> _GOAL OF THE EXERCISE_
Return exactly the run of lines that begins at the line containing "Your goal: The" and ends at the last line of the material below; pictures stay out.

> _INFORMATION SUPPLIED_

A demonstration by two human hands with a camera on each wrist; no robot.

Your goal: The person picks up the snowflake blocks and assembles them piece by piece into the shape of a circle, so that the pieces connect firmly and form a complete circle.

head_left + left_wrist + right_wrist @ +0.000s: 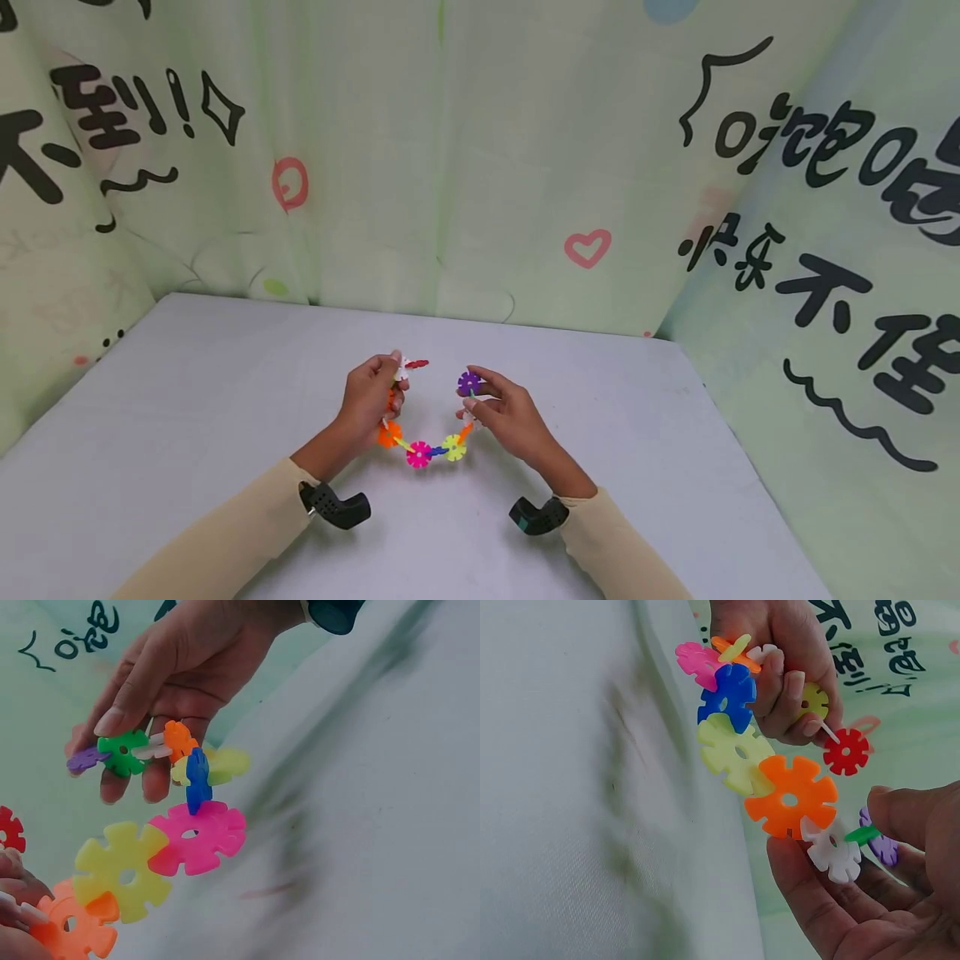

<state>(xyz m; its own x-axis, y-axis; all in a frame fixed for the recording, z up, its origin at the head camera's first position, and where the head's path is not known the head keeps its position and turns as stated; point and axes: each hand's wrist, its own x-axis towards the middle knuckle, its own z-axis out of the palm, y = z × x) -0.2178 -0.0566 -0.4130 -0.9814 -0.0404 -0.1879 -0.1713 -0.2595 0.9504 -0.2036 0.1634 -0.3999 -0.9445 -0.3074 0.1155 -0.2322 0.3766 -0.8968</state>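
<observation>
A chain of interlocking plastic snowflake discs hangs in a U between both hands, above the table. My left hand [366, 392] grips one end with curled fingers, with a red disc [846, 751] sticking out past them. My right hand [512, 414] holds the other end, thumb against the green disc [123, 752] in the left wrist view, beside the purple disc [468, 383]. Along the sagging middle are an orange disc [389, 434], a pink disc [419, 455], a blue disc [727, 697] and a yellow disc [453, 447]. Left fingers hide some discs.
A white-covered table [225, 400] lies beneath the hands. Behind it and on both sides hangs a pale green curtain [375, 167] printed with black characters and a heart. Each wrist wears a black camera band [337, 507].
</observation>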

> _RESPONSE AREA_
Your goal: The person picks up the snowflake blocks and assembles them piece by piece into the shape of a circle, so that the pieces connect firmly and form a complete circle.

head_left + left_wrist + right_wrist @ +0.000s: 

<state>(xyz m; its own x-axis, y-axis; all in a frame fixed for the recording, z up, its origin at the head camera's first position, and where the head's path is not known the head keeps its position and turns as stated; point and axes: each hand's wrist, its own x-axis towards the middle knuckle, its own z-axis out of the palm, y = z × x) -0.2178 -0.0566 -0.4130 -0.9814 -0.0404 -0.1879 -0.1713 -0.2595 0.9504 -0.2036 0.1634 -0.3999 -0.9445 -0.3074 0.1155 -0.2322 0.3766 -0.8968</state>
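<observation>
A chain of interlocking plastic snowflake discs hangs in a U between both hands, above the table. My left hand [366, 392] grips one end with curled fingers, with a red disc [846, 751] sticking out past them. My right hand [512, 414] holds the other end, thumb against the green disc [123, 752] in the left wrist view, beside the purple disc [468, 383]. Along the sagging middle are an orange disc [389, 434], a pink disc [419, 455], a blue disc [727, 697] and a yellow disc [453, 447]. Left fingers hide some discs.
A white-covered table [225, 400] lies beneath the hands. Behind it and on both sides hangs a pale green curtain [375, 167] printed with black characters and a heart. Each wrist wears a black camera band [337, 507].
</observation>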

No further output is expected here.